Beginning with the first line of the data below, extract each line up to and including the one containing "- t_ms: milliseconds". Copy them exactly and add nothing.

• **DATA TO USE**:
━━━━━━━━━━━━━━━━━━━━

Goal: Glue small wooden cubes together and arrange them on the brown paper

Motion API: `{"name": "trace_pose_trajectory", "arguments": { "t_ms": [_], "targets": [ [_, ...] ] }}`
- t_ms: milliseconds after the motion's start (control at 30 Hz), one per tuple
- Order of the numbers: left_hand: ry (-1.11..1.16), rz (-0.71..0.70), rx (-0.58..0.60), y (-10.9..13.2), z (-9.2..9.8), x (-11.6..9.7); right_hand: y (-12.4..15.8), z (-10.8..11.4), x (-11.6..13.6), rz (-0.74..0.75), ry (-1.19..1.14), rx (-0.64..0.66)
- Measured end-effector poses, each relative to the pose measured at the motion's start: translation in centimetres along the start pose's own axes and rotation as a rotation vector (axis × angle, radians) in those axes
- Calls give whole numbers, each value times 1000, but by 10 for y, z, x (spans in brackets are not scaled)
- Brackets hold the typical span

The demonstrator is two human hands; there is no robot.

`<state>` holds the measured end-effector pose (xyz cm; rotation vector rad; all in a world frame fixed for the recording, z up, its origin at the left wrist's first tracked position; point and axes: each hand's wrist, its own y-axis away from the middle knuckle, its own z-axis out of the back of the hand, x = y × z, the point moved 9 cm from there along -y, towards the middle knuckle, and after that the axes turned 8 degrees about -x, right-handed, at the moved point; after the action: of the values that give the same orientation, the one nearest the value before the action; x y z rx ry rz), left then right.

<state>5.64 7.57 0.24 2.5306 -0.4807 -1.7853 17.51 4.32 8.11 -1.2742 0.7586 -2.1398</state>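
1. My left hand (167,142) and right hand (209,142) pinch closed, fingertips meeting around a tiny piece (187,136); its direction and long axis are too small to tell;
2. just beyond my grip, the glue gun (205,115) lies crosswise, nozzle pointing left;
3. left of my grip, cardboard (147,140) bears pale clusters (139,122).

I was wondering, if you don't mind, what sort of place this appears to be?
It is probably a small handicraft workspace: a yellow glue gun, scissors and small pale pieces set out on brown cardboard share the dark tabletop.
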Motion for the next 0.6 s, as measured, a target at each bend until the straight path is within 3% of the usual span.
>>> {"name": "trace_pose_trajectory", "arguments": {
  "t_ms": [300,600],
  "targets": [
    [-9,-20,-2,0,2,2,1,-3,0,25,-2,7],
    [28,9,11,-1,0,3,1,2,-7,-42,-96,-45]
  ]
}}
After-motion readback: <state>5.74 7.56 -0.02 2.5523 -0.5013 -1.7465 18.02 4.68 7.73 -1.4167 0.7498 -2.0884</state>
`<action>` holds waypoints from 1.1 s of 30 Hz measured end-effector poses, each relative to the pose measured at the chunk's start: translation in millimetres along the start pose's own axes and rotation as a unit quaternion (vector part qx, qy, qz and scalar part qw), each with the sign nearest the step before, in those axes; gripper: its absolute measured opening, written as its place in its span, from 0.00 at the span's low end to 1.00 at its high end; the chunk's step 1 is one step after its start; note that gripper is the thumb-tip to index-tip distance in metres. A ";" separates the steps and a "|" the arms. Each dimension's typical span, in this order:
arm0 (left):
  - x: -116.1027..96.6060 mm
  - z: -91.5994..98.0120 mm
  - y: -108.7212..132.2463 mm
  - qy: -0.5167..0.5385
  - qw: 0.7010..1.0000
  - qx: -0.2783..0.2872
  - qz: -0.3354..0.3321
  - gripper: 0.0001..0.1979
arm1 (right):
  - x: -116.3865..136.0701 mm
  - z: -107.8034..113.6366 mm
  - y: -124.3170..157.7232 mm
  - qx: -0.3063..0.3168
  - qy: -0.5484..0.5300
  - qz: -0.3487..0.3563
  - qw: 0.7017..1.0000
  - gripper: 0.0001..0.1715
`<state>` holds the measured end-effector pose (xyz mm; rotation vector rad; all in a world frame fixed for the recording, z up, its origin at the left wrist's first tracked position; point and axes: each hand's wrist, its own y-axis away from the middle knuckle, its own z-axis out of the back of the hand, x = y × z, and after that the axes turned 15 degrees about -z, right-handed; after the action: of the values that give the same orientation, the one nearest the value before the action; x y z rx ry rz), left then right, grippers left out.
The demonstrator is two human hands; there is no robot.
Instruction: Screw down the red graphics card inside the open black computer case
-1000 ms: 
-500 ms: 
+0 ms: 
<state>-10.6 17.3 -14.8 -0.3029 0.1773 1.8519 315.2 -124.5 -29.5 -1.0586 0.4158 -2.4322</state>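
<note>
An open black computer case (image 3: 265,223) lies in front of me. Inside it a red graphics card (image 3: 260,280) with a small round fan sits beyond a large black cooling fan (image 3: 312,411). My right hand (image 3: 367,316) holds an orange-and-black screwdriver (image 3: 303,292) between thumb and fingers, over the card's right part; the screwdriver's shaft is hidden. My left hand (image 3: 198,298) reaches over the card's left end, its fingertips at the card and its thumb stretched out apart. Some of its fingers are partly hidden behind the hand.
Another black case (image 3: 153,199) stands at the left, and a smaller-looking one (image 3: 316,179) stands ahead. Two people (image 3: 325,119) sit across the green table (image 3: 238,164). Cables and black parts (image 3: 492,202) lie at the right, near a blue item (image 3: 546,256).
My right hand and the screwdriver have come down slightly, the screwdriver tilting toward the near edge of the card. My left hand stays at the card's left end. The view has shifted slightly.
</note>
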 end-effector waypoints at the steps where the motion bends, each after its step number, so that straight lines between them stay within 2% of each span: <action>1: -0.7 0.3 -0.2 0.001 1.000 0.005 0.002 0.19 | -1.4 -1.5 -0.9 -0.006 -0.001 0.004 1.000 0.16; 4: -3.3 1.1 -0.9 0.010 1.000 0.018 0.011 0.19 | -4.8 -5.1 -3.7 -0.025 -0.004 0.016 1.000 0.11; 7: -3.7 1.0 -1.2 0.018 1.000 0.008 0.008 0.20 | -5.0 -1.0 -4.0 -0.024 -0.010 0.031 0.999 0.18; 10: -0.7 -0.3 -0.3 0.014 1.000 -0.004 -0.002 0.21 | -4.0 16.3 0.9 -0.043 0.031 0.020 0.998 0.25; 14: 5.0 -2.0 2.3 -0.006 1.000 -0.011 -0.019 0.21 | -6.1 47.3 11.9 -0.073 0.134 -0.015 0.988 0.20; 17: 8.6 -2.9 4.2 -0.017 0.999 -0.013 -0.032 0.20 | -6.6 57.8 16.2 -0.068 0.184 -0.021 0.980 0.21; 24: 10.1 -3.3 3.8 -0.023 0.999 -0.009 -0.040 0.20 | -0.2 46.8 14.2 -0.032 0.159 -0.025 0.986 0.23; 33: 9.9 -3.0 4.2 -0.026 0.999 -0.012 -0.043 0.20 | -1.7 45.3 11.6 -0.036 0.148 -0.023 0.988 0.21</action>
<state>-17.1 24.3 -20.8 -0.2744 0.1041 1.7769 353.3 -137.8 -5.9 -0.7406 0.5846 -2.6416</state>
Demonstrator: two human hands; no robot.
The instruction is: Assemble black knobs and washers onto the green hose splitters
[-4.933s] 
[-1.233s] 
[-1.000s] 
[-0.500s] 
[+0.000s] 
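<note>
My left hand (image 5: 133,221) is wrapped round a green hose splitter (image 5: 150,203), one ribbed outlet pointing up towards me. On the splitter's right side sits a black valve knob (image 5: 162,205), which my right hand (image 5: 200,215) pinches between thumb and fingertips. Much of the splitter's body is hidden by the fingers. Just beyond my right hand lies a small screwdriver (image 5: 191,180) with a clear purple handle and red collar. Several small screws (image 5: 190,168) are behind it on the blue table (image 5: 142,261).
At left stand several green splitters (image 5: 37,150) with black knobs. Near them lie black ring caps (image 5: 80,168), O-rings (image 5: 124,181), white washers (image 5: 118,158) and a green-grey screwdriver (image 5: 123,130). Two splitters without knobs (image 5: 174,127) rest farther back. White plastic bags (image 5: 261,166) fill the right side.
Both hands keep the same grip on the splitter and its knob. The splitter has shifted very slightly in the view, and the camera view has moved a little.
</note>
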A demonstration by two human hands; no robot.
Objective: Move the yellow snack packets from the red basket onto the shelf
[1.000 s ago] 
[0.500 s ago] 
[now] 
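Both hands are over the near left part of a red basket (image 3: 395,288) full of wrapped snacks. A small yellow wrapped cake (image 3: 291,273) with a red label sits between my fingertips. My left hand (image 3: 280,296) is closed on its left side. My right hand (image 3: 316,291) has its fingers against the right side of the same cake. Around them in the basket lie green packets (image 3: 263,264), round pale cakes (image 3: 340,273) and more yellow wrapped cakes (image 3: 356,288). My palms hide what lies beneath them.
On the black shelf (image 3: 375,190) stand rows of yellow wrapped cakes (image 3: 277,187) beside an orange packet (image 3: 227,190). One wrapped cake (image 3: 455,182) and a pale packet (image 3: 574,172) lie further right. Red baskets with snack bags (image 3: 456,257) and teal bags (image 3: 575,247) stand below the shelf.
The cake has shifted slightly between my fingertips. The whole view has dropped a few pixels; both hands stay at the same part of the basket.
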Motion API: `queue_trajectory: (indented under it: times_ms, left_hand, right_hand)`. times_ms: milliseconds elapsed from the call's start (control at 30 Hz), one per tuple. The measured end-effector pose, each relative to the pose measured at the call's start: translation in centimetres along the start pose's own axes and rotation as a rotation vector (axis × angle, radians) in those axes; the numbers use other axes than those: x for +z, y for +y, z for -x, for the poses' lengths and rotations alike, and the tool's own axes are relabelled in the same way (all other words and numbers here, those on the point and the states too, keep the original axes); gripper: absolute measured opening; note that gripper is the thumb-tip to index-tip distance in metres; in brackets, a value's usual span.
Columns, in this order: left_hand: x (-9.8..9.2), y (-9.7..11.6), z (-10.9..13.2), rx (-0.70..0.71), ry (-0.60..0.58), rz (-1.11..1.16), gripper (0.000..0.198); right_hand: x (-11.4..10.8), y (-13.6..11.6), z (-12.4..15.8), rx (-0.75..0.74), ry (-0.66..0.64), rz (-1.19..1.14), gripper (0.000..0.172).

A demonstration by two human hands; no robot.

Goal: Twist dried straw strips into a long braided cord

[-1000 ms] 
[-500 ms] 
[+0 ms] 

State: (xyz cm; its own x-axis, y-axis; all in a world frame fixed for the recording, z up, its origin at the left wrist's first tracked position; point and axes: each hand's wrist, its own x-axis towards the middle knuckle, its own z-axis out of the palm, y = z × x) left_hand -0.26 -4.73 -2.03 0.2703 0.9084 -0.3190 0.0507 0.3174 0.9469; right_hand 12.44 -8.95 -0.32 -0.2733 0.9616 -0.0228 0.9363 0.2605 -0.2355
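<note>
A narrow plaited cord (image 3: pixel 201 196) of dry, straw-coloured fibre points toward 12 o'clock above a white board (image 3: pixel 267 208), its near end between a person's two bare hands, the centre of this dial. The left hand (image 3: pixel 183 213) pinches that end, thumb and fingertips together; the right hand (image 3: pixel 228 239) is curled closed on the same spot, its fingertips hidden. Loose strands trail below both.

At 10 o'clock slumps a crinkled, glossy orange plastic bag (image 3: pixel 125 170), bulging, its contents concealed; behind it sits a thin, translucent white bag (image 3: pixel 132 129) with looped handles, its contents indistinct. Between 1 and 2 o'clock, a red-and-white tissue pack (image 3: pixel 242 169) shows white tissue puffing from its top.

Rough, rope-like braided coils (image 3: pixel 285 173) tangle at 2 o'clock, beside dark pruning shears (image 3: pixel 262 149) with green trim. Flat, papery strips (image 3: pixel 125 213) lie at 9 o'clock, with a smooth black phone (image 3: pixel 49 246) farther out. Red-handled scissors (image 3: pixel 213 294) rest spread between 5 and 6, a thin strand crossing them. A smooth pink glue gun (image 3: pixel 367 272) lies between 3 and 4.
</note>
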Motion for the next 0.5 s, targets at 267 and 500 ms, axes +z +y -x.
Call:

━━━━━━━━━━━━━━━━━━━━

• **EXERCISE RESPONSE**:
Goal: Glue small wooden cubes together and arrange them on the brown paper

Motion API: `{"name": "trace_pose_trajectory", "arguments": { "t_ms": [_], "targets": [ [_, ...] ] }}`
- t_ms: milliseconds after the motion's start (control at 30 Hz), one per tuple

Work on this exercise is finished, so nothing remains.